TASK INSTRUCTIONS
Go to the line containing "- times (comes" in the records below and print it and every following line exactly, on through the line containing "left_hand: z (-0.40", then stop.
DATA Block Start
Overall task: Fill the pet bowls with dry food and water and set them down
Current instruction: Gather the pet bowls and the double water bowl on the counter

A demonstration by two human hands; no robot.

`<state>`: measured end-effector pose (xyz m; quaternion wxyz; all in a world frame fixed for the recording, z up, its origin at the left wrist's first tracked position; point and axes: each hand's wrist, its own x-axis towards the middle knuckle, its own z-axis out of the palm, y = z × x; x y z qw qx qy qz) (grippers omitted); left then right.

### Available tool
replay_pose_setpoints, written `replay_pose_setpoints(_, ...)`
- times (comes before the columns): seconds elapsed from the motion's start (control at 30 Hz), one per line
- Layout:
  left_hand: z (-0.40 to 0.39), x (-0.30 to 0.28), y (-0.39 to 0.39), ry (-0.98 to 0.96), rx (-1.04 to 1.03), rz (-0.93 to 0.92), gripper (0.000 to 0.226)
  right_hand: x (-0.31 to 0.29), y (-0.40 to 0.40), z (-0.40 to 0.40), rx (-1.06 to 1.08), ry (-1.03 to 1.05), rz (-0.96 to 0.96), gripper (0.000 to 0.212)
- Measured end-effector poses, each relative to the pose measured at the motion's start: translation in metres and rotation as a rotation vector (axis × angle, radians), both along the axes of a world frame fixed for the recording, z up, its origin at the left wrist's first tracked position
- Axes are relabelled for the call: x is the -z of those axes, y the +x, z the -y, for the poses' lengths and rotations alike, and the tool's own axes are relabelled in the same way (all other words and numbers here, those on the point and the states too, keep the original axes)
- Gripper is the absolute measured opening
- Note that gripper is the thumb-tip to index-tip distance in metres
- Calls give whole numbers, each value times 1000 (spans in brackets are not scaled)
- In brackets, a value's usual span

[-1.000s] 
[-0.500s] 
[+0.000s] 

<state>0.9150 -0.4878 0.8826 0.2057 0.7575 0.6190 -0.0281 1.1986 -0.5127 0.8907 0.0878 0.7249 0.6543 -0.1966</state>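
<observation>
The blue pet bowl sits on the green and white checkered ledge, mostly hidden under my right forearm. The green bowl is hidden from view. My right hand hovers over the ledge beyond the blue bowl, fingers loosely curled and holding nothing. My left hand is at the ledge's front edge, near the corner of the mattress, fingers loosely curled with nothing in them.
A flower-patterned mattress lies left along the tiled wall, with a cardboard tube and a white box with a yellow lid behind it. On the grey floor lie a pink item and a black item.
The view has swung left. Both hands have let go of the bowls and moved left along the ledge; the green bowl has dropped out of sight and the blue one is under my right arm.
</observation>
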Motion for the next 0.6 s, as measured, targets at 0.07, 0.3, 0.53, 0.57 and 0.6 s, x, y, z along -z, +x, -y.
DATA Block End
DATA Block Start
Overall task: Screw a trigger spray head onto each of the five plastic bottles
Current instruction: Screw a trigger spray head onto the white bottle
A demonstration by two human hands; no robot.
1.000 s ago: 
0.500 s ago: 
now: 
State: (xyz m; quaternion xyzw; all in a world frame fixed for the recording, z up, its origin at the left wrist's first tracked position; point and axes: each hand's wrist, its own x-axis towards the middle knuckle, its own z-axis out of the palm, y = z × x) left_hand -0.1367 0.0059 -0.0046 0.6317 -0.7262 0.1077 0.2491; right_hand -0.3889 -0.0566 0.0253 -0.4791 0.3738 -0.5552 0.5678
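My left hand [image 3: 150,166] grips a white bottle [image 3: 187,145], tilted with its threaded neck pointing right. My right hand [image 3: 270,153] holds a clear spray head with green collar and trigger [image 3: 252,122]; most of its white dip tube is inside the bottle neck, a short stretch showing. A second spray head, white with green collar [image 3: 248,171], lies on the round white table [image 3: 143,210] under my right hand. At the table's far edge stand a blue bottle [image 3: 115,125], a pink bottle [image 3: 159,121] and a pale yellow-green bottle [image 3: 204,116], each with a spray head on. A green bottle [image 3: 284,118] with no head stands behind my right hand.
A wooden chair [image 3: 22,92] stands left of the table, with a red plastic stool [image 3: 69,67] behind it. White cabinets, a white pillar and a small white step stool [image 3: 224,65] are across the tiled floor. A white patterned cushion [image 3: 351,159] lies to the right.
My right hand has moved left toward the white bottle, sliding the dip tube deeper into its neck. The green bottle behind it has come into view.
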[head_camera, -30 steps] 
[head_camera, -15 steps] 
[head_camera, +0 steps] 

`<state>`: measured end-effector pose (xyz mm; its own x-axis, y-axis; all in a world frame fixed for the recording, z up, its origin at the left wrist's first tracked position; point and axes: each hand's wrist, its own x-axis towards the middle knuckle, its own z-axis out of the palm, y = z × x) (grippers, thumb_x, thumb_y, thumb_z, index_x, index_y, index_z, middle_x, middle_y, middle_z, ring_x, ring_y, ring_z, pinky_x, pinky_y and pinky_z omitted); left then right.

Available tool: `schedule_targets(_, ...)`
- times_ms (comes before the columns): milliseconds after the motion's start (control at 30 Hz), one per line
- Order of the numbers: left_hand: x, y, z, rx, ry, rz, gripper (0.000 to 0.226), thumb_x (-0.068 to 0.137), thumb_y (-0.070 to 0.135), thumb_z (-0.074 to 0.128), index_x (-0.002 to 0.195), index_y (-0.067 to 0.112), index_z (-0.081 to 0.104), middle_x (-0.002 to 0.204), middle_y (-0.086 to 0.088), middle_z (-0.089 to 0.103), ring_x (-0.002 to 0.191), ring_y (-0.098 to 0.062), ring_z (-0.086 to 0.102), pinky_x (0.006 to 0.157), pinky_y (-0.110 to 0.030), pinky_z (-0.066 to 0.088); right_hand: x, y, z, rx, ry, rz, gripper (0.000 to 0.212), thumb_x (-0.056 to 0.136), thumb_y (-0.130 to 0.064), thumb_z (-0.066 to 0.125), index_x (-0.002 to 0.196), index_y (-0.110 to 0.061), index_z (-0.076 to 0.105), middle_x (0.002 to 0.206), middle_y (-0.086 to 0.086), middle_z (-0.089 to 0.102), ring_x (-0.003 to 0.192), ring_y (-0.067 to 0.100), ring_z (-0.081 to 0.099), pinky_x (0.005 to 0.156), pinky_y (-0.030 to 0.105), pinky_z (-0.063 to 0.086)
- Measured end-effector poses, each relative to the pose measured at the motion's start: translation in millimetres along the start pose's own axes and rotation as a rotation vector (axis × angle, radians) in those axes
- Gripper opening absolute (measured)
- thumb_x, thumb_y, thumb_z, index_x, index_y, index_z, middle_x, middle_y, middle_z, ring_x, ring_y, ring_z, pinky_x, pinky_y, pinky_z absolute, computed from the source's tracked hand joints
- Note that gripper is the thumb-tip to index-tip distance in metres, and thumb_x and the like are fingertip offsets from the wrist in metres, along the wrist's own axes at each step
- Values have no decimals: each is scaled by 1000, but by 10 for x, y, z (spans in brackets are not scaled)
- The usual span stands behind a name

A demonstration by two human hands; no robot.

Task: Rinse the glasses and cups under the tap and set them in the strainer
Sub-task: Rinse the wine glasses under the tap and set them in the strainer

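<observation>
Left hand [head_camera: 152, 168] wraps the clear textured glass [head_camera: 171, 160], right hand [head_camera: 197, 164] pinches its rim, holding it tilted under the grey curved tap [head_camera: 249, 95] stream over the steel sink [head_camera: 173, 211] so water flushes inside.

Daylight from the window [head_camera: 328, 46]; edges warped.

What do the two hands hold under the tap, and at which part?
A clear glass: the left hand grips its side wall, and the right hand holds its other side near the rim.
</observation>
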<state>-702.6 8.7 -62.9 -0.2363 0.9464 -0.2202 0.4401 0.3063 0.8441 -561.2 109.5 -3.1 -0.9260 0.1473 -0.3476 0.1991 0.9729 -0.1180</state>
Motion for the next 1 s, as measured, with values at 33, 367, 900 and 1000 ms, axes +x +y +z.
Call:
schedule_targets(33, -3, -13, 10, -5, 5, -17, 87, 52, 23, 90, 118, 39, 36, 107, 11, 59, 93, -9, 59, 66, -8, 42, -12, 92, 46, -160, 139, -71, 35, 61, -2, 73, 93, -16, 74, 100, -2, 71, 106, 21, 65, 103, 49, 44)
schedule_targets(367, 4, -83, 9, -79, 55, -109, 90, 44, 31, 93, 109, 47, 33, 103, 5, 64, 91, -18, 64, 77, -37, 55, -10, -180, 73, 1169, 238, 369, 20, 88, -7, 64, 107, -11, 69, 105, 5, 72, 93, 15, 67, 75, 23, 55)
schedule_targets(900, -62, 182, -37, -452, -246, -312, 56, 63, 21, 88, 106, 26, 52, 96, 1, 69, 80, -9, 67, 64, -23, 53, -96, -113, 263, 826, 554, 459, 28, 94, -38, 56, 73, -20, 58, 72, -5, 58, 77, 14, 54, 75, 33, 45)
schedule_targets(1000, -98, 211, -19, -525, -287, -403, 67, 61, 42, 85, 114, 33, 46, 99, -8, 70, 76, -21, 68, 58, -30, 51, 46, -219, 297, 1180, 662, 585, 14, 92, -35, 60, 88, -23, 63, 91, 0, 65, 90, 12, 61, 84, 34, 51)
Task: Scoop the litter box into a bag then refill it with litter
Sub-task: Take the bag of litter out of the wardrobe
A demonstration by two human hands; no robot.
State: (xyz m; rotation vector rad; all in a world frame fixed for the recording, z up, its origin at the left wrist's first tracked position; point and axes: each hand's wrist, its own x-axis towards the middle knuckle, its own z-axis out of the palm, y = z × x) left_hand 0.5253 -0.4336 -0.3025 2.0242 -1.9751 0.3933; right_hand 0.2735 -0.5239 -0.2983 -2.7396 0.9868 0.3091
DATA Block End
WRITTEN RESPONSE
- times (comes before the columns): seconds elapsed from the motion's start (control at 30 Hz), one per line
- Layout:
  left_hand: z (-0.40 to 0.39), x (-0.30 to 0.28), y (-0.39 to 0.39), ry (-0.98 to 0.96), rx (-1.04 to 1.03), rz (-0.93 to 0.92), gripper (0.000 to 0.226)

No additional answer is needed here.